### [Directions]
An exact copy of all the data is required, with pictures left out.
▼
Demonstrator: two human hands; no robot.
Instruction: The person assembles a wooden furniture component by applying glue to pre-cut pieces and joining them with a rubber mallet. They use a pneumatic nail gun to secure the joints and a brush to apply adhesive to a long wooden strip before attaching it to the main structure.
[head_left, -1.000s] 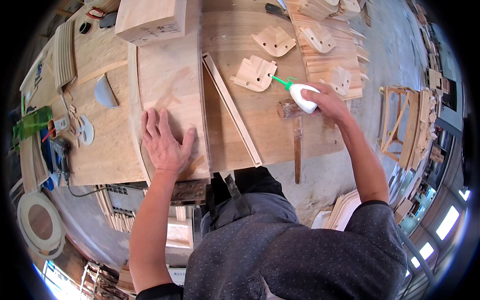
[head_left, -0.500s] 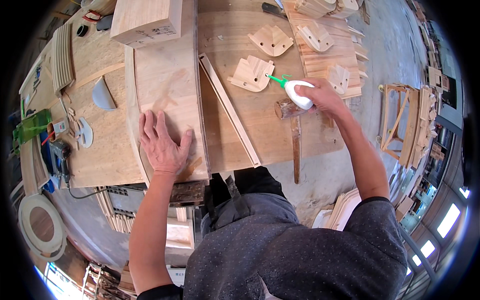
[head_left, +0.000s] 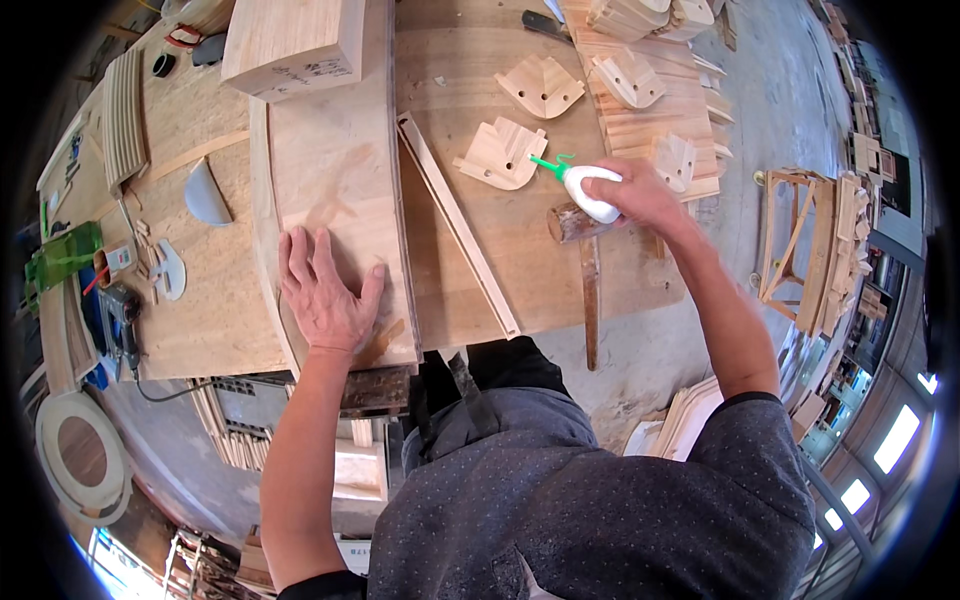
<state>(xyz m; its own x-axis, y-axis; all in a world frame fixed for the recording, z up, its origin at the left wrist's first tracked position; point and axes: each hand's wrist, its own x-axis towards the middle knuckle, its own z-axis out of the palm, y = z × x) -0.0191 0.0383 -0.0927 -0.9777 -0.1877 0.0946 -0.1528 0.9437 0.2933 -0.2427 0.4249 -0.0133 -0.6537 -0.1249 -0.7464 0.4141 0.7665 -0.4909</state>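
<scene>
White plastic makes up the squeeze bottle (head_left: pixel 592 195), which the person's right hand (head_left: pixel 645 195) grips with the fingers wrapped around its body. The bottle is tilted over the table, its green nozzle (head_left: pixel 548 165) pointing left, the tip at the right side of the nearer wooden bracket (head_left: pixel 500 152), by a drilled hole; whether it enters the hole cannot be told. The left hand (head_left: pixel 325 300) lies palm down on a raised wide board (head_left: pixel 330 180), fingers straight and slightly spread, thumb apart, gripping nothing.

Writing shows in a few places: dark handwritten marks on the near face of a large wooden block (head_left: pixel 285 45) on the raised board, small print on a white container (head_left: pixel 120 257) at far left, and dark print on a white box (head_left: pixel 353 552) low in the view.

The raised board's right edge runs front to back, with a narrow slotted strip (head_left: pixel 460 225) slanting beside it almost to the front edge of the table (head_left: pixel 450 290). Between that strip and the wooden mallet (head_left: pixel 573 224) is a stretch of open tabletop. The mallet's handle juts past the front edge. Just behind the nearer bracket lies a second bracket (head_left: pixel 541 85); right of both, a striped panel (head_left: pixel 620 140) carries more.
</scene>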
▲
### [Answer]
Demonstrator: two human hands; no robot.
Instruction: The person assembles a wooden furniture component by applying glue to pre-cut pieces and joining them with a rubber mallet. They use a pneumatic nail gun to secure the joints and a brush to apply adhesive to a long wooden strip before attaching it to the main structure.
[head_left, -1.000s] 
[head_left, -0.500s] 
[head_left, +0.000s] 
<state>(xyz m; its own x-axis, y-axis; all in a world frame fixed for the recording, z up, its origin at the left wrist's first tracked position; point and axes: each hand's wrist, its own x-axis towards the middle knuckle, its own z-axis out of the palm, y = z × x) -0.0191 0.0383 -0.0927 -0.9777 -0.1877 0.0946 -0.1528 0.9437 0.2933 -0.2427 0.4249 -0.0133 -0.6537 -0.1249 -0.7464 0.4141 0.7665 -0.4909</state>
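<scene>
White plastic makes up the squeeze bottle (head_left: pixel 592 195), which the person's right hand (head_left: pixel 645 195) grips with the fingers wrapped around its body. The bottle is tilted over the table, its green nozzle (head_left: pixel 548 165) pointing left, the tip at the right side of the nearer wooden bracket (head_left: pixel 500 152), by a drilled hole; whether it enters the hole cannot be told. The left hand (head_left: pixel 325 300) lies palm down on a raised wide board (head_left: pixel 330 180), fingers straight and slightly spread, thumb apart, gripping nothing.

Writing shows in a few places: dark handwritten marks on the near face of a large wooden block (head_left: pixel 285 45) on the raised board, small print on a white container (head_left: pixel 120 257) at far left, and dark print on a white box (head_left: pixel 353 552) low in the view.

The raised board's right edge runs front to back, with a narrow slotted strip (head_left: pixel 460 225) slanting beside it almost to the front edge of the table (head_left: pixel 450 290). Between that strip and the wooden mallet (head_left: pixel 573 224) is a stretch of open tabletop. The mallet's handle juts past the front edge. Just behind the nearer bracket lies a second bracket (head_left: pixel 541 85); right of both, a striped panel (head_left: pixel 620 140) carries more.
</scene>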

Work on this exercise is complete.